La vida
sigue
A partir del instante en que Thomas abandonó la empresa, el trabajo se me vino encima como una avalancha. No podía parar ni para respirar, tenía demasiado que hacer. Me concentré en las ventas y los proyectos, y todo lo demás lo delegué. La contabilidad y la tesorería fue a parar a Jordi Vidal, nuestro asesor financiero; el marketing y las relaciones con la prensa se los dejé a Belén, una amiga, periodista y agente de comunicación que había conocido en el seminario «Los siete hábitos de la gente altamente efectiva», al que había asistido en Barcelona años atrás.

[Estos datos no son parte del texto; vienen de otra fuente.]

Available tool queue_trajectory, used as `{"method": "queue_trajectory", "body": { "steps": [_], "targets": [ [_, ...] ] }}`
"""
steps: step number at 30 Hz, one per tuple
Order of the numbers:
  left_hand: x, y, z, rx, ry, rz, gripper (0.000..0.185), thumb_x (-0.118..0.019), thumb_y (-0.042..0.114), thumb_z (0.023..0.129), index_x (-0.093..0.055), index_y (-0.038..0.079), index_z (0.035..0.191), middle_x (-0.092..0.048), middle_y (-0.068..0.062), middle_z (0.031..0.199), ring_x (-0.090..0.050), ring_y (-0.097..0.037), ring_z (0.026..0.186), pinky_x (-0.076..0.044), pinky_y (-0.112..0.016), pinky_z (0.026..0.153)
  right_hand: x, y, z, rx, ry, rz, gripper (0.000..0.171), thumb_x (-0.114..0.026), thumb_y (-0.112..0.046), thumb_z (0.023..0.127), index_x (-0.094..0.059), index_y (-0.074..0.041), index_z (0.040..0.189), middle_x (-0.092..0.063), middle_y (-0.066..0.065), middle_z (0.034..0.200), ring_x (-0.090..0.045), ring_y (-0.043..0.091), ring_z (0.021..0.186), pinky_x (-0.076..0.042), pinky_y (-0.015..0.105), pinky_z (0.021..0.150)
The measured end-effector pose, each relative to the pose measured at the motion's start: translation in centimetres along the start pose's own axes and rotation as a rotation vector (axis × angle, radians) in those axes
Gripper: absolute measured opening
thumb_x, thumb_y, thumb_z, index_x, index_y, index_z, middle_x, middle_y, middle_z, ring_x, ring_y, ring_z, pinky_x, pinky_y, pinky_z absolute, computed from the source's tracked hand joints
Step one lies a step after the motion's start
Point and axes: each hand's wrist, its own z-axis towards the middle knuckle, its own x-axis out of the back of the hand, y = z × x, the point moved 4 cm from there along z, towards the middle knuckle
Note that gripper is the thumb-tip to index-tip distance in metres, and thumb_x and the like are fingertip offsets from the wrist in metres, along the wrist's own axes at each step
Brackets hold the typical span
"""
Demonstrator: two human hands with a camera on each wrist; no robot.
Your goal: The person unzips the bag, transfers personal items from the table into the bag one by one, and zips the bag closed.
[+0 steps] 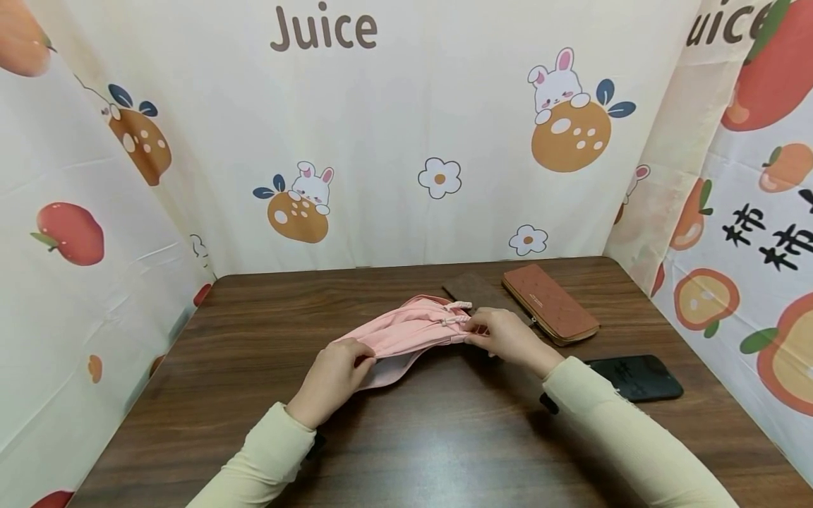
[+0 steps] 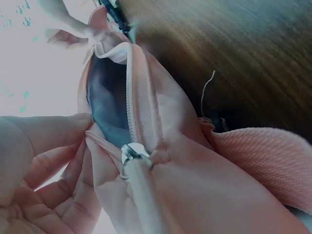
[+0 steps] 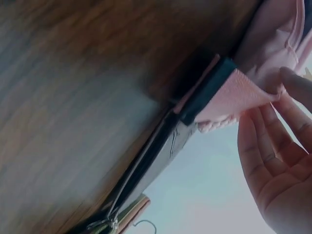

Las visitas a los clientes transcurrieron sin problemas, los proyectos seguían su rumbo, pero Kiko necesitaba aún más ayuda. Cuatro consultores anunciaron que se iban. Disponían de un mes de preaviso, por lo que tenía marco de reacción. Para mi gran sorpresa y alegría, Ignacio se quedó. Me pidió que redactara un contrato en el que, en el caso de pasar a ingreso variable, la empresa se comprometería a pagar los impuestos correspondientes a sus retenciones. Aunque me pareció una petición descabellada, pues el pago de gravámenes era una obligación fiscal irreversible, acepté.
Durante dos semanas estuve muy ocupada, ni siquiera vi a Russ. Llegaba a la oficina a las ocho de la mañana y no salía hasta medianoche; otros días tenía viajes de trabajo. Hablábamos mucho por teléfono y él me animaba a concentrarme en los asuntos laborales. Sin embargo, cuando Kiko me envió el informe mensual, en el que me aseguraba de que todo marchaba bien y nuestro cliente más grande había confirmado los proyectos hasta finales del año, apagué mi portátil y cerré la oficina con la intención de olvidarme de todo durante el fin de semana y entregarme a Russ.
Al salir del edificio me detuve en seco. Había alguien más a quien había descuidado por completo durante las últimas semanas y cuyas llamadas telefónicas no había devuelto, aunque se lo hubiera prometido.